Thursday, September 4, 2008

Session 4 - Lighting the fire

Every session has taken a while to get started since they always seemed to start with speaking rather than combat. So tonight I decided to start with a quick combat.
As the goblins retreated, they sent 4 wolves into the town to stem any pursuit. This was meant to be a quick, get into your role, encounter. In retrospect, it wasn't a really exciting nor original encounter and ultimately, was just a waste of time.

3 comments:

Joel said...

Not every sessions needs to start off like a house on fire - easing our way into it may help build the anticipation

jcayer said...

Adam and I had a conversation about this at work on Friday. Our current train of thought is I can't start with description, but throwing you into combat isn't always the best solution either.
Next time, I'm going to try to leave us at a place where we can start up with something conversational. I could have started with your talk with Rard and everyone would have been involved instead of throwing a boring encounter at you.
We'll see.

Unknown said...

I wouldn't worry much about it, Josh.
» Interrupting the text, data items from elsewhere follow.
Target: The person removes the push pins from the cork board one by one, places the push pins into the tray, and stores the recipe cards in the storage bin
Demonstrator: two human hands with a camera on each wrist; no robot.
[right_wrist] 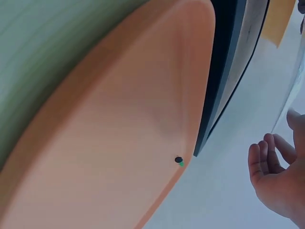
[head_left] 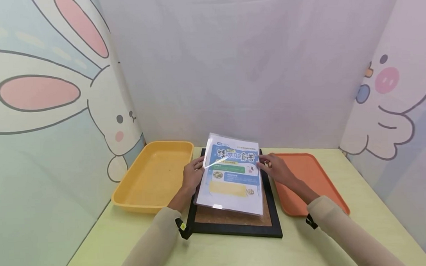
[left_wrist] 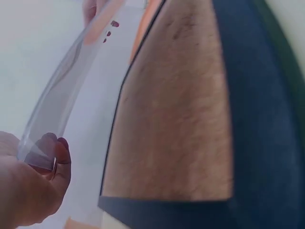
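Observation:
A clear plastic-covered printed sheet [head_left: 232,175] with blue, green and yellow panels is held up, tilted, over a black frame [head_left: 237,229]. Brown board [head_left: 216,217] shows inside the frame's border below the sheet. My left hand [head_left: 193,174] pinches the sheet's left edge between thumb and fingers; the left wrist view shows the clear margin [left_wrist: 62,90] in that hand's grip. On the opposite edge, my right hand [head_left: 277,168] pinches the sheet, its fingertips [right_wrist: 269,138] at the thin rim in the right wrist view. A gap separates the sheet from the board in the left wrist view.
To the left stands a yellow tray [head_left: 153,207] with raised walls. A flatter orange tray [head_left: 308,180] lies close by the frame's right side. The pale table [head_left: 245,255] meets a white back wall [head_left: 232,69] and printed side walls.

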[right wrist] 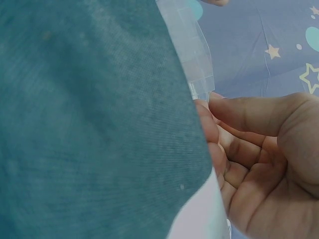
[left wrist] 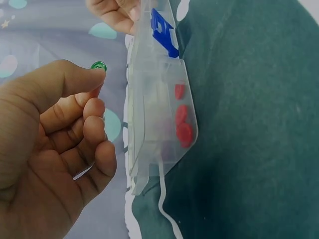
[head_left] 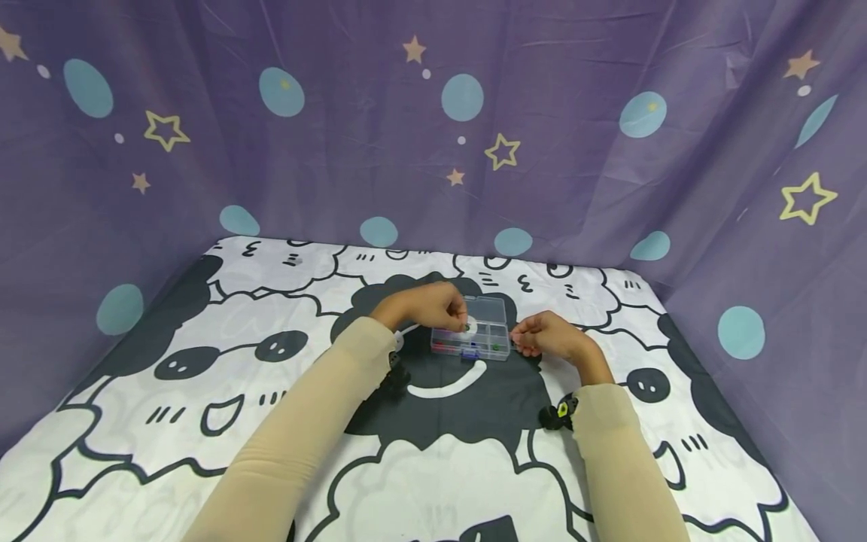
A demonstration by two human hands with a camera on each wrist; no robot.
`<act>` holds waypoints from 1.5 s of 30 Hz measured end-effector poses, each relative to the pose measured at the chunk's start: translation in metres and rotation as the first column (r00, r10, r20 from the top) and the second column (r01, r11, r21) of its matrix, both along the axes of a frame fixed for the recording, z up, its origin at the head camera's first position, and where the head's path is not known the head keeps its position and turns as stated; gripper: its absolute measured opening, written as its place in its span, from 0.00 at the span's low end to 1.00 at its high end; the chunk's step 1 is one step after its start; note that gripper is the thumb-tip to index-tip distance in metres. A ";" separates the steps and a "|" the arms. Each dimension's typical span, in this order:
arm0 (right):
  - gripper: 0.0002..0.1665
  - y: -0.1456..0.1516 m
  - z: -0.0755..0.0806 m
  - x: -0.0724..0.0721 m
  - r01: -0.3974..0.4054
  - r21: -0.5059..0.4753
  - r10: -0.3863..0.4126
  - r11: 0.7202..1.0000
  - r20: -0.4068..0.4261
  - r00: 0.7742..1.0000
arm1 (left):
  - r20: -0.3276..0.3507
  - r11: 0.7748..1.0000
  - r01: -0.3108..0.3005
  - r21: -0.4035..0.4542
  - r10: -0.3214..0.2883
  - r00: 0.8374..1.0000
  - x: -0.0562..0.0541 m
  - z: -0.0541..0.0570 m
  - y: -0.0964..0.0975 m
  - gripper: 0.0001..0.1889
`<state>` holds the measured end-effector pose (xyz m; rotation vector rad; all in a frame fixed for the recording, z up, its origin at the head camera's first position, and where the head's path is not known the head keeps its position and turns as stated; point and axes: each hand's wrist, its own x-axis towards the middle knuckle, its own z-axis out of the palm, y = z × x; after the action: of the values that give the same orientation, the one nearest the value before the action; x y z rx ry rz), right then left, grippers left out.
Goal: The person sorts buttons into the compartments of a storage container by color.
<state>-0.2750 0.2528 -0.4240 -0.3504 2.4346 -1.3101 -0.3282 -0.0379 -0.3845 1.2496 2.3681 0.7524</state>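
A clear plastic compartment box (head_left: 489, 310) lies with its lid raised on the dark printed part of the cloth. Above its compartments, my left hand (head_left: 440, 303) pinches a small green button (left wrist: 98, 65) between thumb and index finger, the other fingers curled in. My right hand (head_left: 550, 335) grips the box at its right end, thumb on the rim and fingers lower down, as the right wrist view shows. Several red buttons (left wrist: 184, 134) lie in the left compartment. On the front wall sits a blue latch (left wrist: 163, 32).
A white cloth (head_left: 447, 489) with black cartoon sheep covers the table. Behind it and at both sides hangs a purple curtain (head_left: 379, 165) with stars and blue ovals. A dark fuzzy band with a yellow-green piece (head_left: 563, 409) is at my right wrist.
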 end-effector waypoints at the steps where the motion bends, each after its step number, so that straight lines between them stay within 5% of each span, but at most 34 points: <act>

The game ebbs and flows, and you should start us up with whatever makes sense from a story perspective. If anything, the wolf encounter gave us even more of a challenge to the Seige. Even after we had used all our dailies, action points, and were bloody, it was a heck of a fight to try to knock out those remaining wolves.

I did notice we all seemed to take longer to roll our attacks than the previous session. We seemed to forget how our attacks worked. I'm going to see what I can do about adding some notes so I can roll more quickly next time. Maybe adding conditions, such as '+2 when flanking', etc. That'll help.

Also, I'm thinking the other thing we can do to move combat along is to roll both our to hit dice and our damage dice at the same time. If we got into those two habits, we can make combat much much more quickly, I think!